I would make a copy of the map for each day so I could see what I was in for the next day. I usually named the daily book for something that reminded me of that book. The rain book... it seemed to always rain when I read that book. The mountain book... lots of hills. You get the idea.
I normally read about 10,000 meters a month. I figured I walked about 12 to 18 miles each day. I have very weak ankles so I had to wear high top boots, otherwise I would quickly twist my ankle walking. I would wear out a new set of boots in three months. I had calluses so thick that I once stepped on a nail and continued to walk for several blocks before I noticed it!

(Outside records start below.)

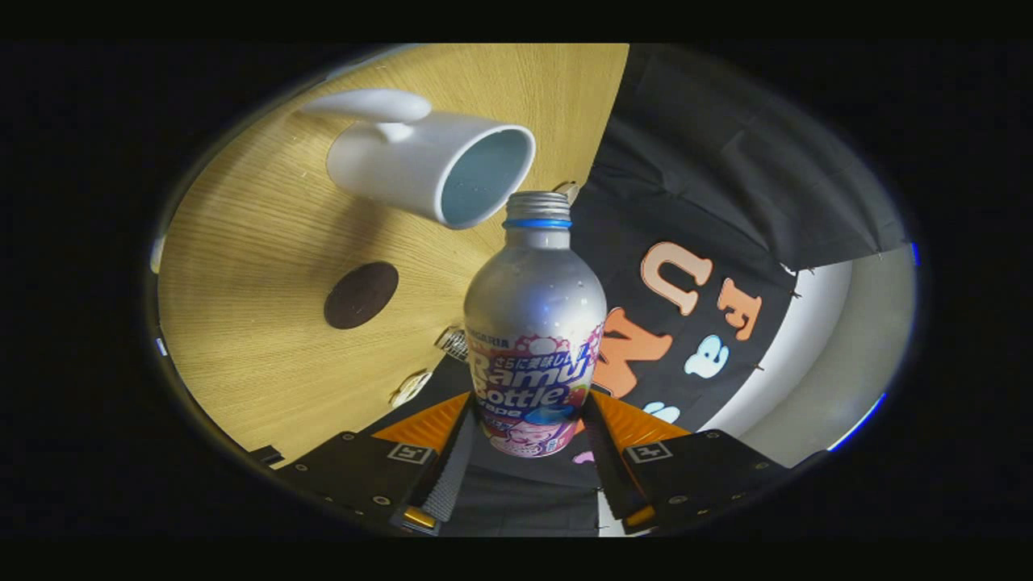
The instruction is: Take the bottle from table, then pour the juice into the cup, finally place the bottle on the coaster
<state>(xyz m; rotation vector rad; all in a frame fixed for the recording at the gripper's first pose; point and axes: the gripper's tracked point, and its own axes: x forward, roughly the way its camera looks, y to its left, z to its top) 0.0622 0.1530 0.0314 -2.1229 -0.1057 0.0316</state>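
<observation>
Gripper [529, 440]: fingers closed onto the lower body of the bottle [534, 339], one pressing each side. Bottle is uncapped and extends straight ahead from the fingers, its open neck just short of the rim of the white cup [432, 161]. Cup stands on the wooden table [242, 323], mouth facing the bottle. Dark round coaster [361, 294] lies on the table, left of the bottle, nothing on it.

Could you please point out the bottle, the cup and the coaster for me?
bottle [534, 307]: gripper view, bare shoulder above the label, held between the fingers.
cup [379, 165]: gripper view, outer wall near the handle.
coaster [361, 294]: gripper view, middle of the dark disc.
</observation>
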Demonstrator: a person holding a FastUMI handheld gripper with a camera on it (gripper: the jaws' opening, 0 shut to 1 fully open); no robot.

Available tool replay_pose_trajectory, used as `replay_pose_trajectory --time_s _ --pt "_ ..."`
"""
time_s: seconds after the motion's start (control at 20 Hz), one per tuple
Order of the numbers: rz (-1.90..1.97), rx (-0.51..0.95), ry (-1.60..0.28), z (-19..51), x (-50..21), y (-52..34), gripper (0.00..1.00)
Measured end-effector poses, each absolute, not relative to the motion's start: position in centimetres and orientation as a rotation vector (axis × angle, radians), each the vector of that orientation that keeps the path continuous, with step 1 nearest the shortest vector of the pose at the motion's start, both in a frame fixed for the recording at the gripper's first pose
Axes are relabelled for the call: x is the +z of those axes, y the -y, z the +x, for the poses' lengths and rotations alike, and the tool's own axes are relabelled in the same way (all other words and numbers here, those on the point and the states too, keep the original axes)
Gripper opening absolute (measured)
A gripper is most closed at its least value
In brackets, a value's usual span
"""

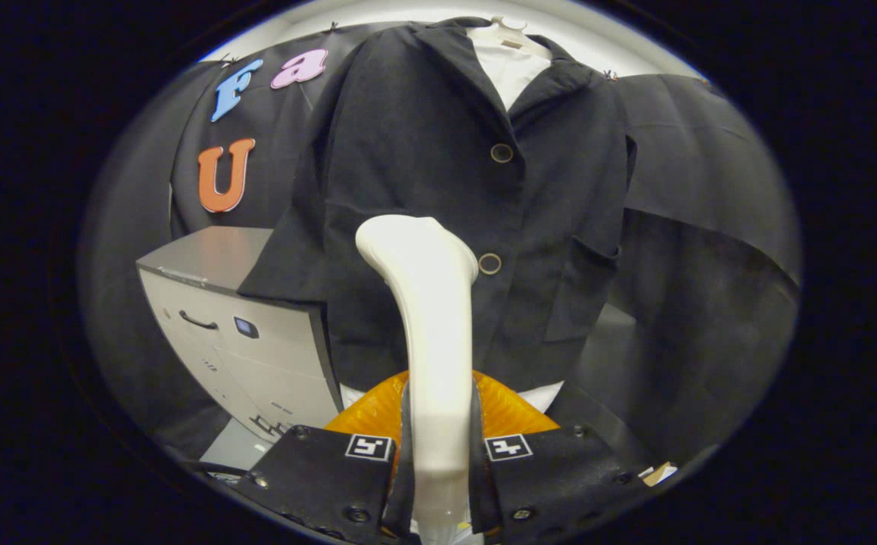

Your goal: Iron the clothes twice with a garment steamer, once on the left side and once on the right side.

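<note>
The hand-held gripper (438, 446) clamped the white garment steamer (427, 303) between both fingers. Its head lay against the dark jacket (438, 151), beside the lower button (489, 263).

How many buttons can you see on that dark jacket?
2. One button sits just below the collar of the jacket; the other button is lower, right beside the steamer head. More may hide behind the steamer.
</note>
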State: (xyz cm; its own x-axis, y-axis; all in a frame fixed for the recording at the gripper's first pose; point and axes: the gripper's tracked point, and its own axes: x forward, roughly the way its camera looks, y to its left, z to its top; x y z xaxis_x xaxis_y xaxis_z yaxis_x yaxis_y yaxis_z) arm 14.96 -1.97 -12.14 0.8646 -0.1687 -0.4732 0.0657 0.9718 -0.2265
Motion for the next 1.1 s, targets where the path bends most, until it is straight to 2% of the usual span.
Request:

I had mostly houses on my routes. I would conservatively estimate that one half to two thirds of those meters were in yards with dogs in them. That means I dealt with 5000 to 6000 dogs every month! That, my friends, is a lot of dogs.
I figured I performed the first act of a burglary every time I read a meter because I had to go into the back yard and right up to the house where the meter was located. I wore a nice, blue, Gas Company uniform so people could see I was not a real burglar, but the dogs didn't know. The company was real big on reading the meter once a month. That was because they wanted the meter to be physically inspected on a regular basis. Lots of times, especially after a rain storm, I would find a meter seeping just a tiny bit. Nothing dangerous but enough that it needed to be fixed. The actual read of the meter was also taken.
Now, I read every meter. I carried dog spray and cheap dog biscuits. One way or the other I was going to read that meter. I made every effort to make friends with the dog in each yard. You could read a meter much faster with a friendly dog then a mean dog, but when you signed up for gas you gave the company the right to access the gas meter during normal business hours, Monday through Friday. I came, I saw, I read.
Reading a meter quickly and accurately was very important. The Gas Company was very picky about accuracy. The average read error rate for my division was under one read error per one thousand meters. That is pretty good! Once we finished our book we could go home. That was nice.
Anyway, I dealt with a lot of dogs. Here are some true stories of my interactions with those dogs... my "Dog Tales"!
There are three statements that I heard over and over in one form or another.
Just in case anyone is interested, in the course of my meter reading career I was bitten a total of three times. Twice by German Shepherds with helpful owners distracting me. Both required stitches. Once by some little mutt dog that jumped up and bit me on the thigh. That one did not require stitches but there was an owner present who was trying to help.
Dogs are kinda like people. They can be incredibly smart and incredibly stupid. One thing to remember is this. A dog is a dog and a man is a man. If you walk in a yard as MACHO MAN or WOMAN (There are women meter readers you know!) that dog will give way. That's just the way things are. Yeah, I know, your dogs attack trained and won't let anyone in the yard. But your meter gets read every month, doesn't it.
The meter book, that held the meter read slips for that day, had a real hard cover and was about five inches wide and nine inches long. When I walk in the yard and the dog jumps at me I just let him bit the meter book. Then he figures he's done his duty and he's outta here. Really, the biggest problem was getting in the yard without letting the dog out. Very bad to let them get out because it takes forever to get them back in again.